La retraite, c’est le patrimoine de ceux qui n’ont pas de patrimoine ! Notre Parti doit se battre pour garantir le système par répartition !
La motion E propose que la gauche milite pour un système « par points » - à cotisations égales, retraites égales - dans lequel chaque cotisant disposera d’un compte personnel sur lequel il accumulera des droits en fonction de ses cotisations. Ce système offre l’avantage que les salariés ne perdent rien, lorsqu’ils changent de statut. Par exemple, tous ceux qui travaillent quelques années à l’étranger pourraient continuer à gagner des droits à retraite, de la même façon que s’ils travaillaient dans l’Hexagone. Cette possibilité n’est offerte pour l’instant qu’à quelques expatriés.

§ E comme Education

L’éducation, encore l’éducation, toujours l’éducation !
Elle est au cœur du projet socialiste ! De la crèche au doctorat, en passant par les lycées professionnels, les classes artistiques ou sportives, la formation permanente et professionnelle. L'éducation pour toute la société et tout au long de la vie demeure une priorité socialiste.
La motion E propose un service public de la petite enfance, la définition d’une norme d’élèves par classe, la revalorisation du statut de chercheur, et la création d’un capital de formation personnel, qui accompagne le salarié tout au long de sa vie active.

§ E comme Europe

La construction de l’Union Européenne est un beau projet, socialiste et social démocrate, gâché par des concessions entamant le projet politique pour la cause unique du marché commun.
Engagée dans son approfondissement, la motion E propose de travailler en priorité à l’adoption d’une directive qui protège les services publics des règles communes de la concurrence.
Elle propose une Europe des grands projets, capable de faire face aux défis industriels, énergétiques et écologiques, de promouvoir les idées de régulation économique et financière ainsi qu'un standard social optimal face au libéralisme dominant dans les politiques européennes. Pour défendre un projet de gauche en Europe, il nous faut renforcer les liens entre partis socialistes et sociaux démocrates de l’Union Européenne, nos partenaires du PSE et développer un réseau de militants européens, seul à même de mener la campagne commune qui permettra à la gauche de reprendre en mains les affaires de l'Europe.
Rendons aux citoyens la confiance dans cette aventure unique, la seule qui puisse nous rendre forts dans le contexte de mondialisation.


§ Enfin, E comme ESPOIR !

Redonner ESPOIR à gauche, aux millions de Français qui souffrent, en France et à l’étranger, mais aussi à tous ceux qui, partout, croient en la France solidaire, qui accueille, protège, aide, émancipe. Affirmer notre fierté d’être SOCIALISTES, voilà ce qui nous donne envie de voter, le 6 Novembre, pour la motion E.
"L'heure de nous-mêmes a sonné" disait Aimé Césaire. Plus nous serons nombreux à voter pour la motion E, plus forte sera la capacité du Parti Socialiste à porter haut nos valeurs de solidarité, de laïcité, de liberté, d’égalité, de fraternité.

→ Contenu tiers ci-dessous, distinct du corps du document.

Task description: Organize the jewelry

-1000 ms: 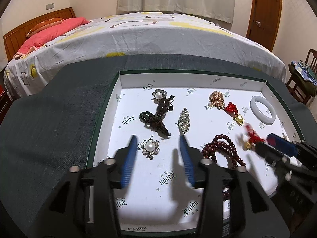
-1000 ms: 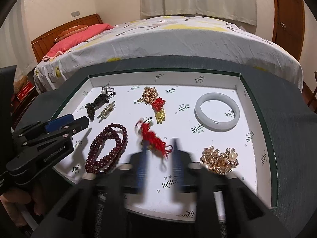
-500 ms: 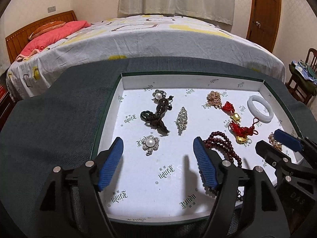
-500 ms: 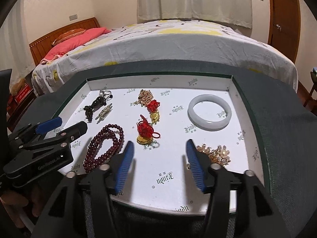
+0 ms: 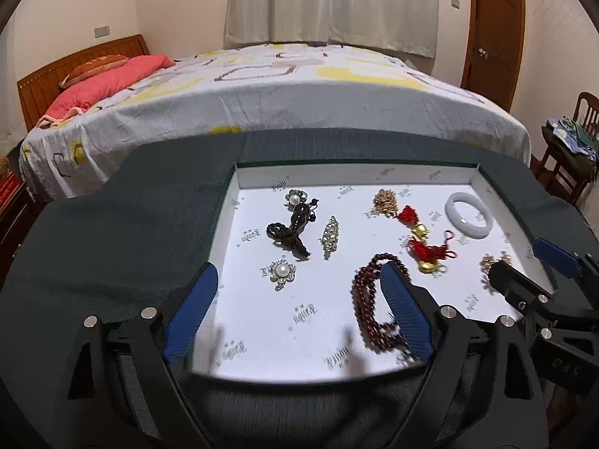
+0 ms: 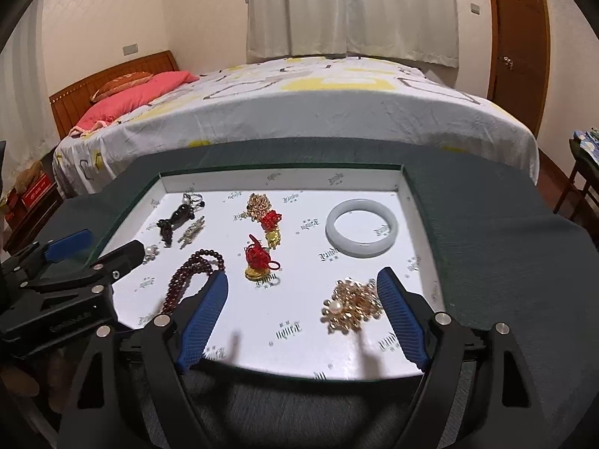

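Ahead of me stands a bed [image 5: 284,86] under a white cover patterned in yellow and grey; a pink pillow [image 5: 108,84] lies against its wooden headboard [image 5: 75,63] at the left; pale curtains [image 5: 333,3] hang on the far wall; a brown wooden door [image 5: 494,30] stands closed at the right, with a wooden chair [image 5: 572,149] heaped with cloth nearby; the walls are cream.

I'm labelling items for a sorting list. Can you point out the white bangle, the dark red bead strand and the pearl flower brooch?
white bangle [image 6: 361,254], right wrist view, near rim of ring.
dark red bead strand [image 5: 360,292], left wrist view, left run of beads.
pearl flower brooch [image 5: 281,270], left wrist view, centre pearl.
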`<state>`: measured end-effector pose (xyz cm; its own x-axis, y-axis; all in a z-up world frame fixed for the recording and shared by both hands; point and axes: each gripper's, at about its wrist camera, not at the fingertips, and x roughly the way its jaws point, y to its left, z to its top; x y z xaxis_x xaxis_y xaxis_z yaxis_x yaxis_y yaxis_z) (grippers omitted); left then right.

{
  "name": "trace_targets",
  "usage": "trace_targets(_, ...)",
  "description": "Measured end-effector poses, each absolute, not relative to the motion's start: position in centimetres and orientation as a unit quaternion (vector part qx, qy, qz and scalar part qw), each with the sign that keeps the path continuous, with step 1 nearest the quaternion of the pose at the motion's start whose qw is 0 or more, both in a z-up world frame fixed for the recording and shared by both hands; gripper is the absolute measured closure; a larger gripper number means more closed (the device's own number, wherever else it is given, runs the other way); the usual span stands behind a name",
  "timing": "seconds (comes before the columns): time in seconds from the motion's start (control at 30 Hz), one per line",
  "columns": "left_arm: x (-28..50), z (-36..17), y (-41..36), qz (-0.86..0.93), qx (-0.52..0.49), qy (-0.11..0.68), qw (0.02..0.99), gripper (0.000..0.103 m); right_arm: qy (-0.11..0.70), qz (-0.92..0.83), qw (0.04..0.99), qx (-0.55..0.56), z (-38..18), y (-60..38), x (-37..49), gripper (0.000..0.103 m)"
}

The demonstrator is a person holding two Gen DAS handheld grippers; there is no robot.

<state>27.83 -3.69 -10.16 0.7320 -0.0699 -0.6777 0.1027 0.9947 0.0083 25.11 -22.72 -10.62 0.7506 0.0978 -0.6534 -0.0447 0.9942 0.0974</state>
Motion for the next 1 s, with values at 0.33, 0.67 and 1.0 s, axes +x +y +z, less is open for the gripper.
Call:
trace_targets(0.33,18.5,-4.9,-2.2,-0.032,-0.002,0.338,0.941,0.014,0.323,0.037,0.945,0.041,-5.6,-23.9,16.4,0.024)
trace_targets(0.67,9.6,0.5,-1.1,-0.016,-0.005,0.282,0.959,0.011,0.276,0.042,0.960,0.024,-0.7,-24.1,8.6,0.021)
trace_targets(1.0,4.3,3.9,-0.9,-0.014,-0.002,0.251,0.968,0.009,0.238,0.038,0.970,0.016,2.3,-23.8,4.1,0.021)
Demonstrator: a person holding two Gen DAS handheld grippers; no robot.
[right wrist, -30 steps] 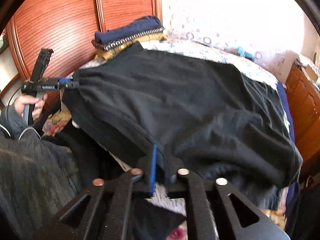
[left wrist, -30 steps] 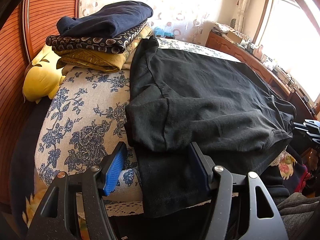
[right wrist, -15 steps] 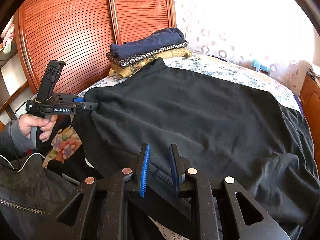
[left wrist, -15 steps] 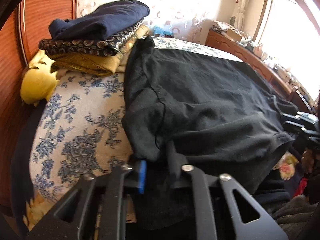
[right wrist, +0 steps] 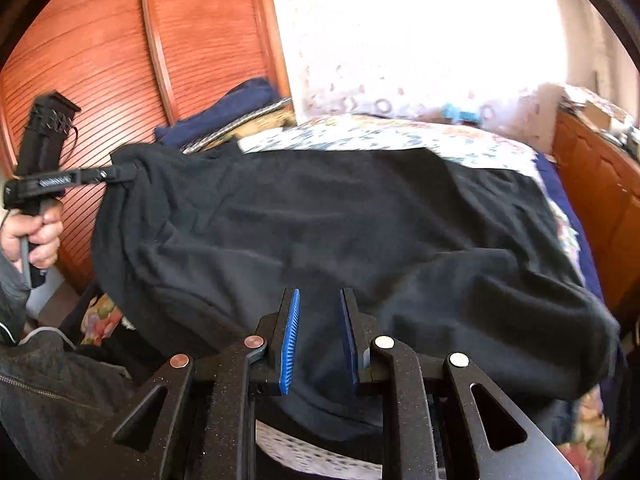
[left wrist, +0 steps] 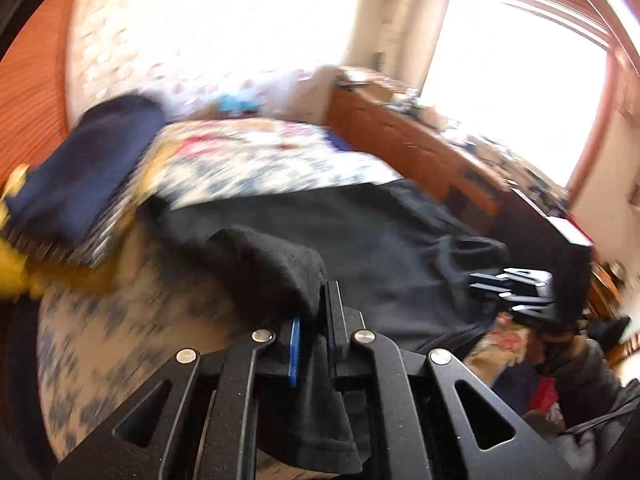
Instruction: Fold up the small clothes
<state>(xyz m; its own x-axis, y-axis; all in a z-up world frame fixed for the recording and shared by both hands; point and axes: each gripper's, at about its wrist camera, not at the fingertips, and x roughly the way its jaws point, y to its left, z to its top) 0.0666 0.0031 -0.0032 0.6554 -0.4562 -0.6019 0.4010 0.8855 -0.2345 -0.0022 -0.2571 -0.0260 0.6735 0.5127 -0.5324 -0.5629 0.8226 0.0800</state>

Signataires : Baptiste Ast (Bruxelles), Valérie Battaglia (Belgrade), Celestin Bernet (Bruxelles), Sandrine Bertin (Bruxelles), Guillaume Bertrand (Montréal), Francine Bougeon-Maassen (Bruxelles), Martine Cabanne (Bruxelles), Jean-Daniel Chaoui (Madagascar), Peter ERHARDY (Stockholm), Joëlle Féral (Bulgarie), Nicole Fondeneige (Bruxelles), Annie Fratoni (Thailande), François Gault (Varsovie), Florence Gérard (Bruxelles), Jacques Gérard (Paris), Cecilia Gondard (Bruxelles), Anna Gueye (la Haye), Suzanne Haim (Costa Rica), André Hodebert (Montréal), Joël Lebret (Paris), Thierry LEBRUN (Belgrade), Axelle Lemaire (Londres), Hélène Le Moing (la Haye), Nicole Le Floc'h – Just (Casablanca), Sophie Masson-Belaidi (Bruxelles), Stéphane Menant (Luxembourg), Corinne Narassiguin (New York), Emmanuel Petel (Bruxelles), Anita Petersheim (Luxembourg), Fabrice Romans (Luxembourg), Marie-Claire Simon (Bruxelles), Beatrice Thomas (Bruxelles).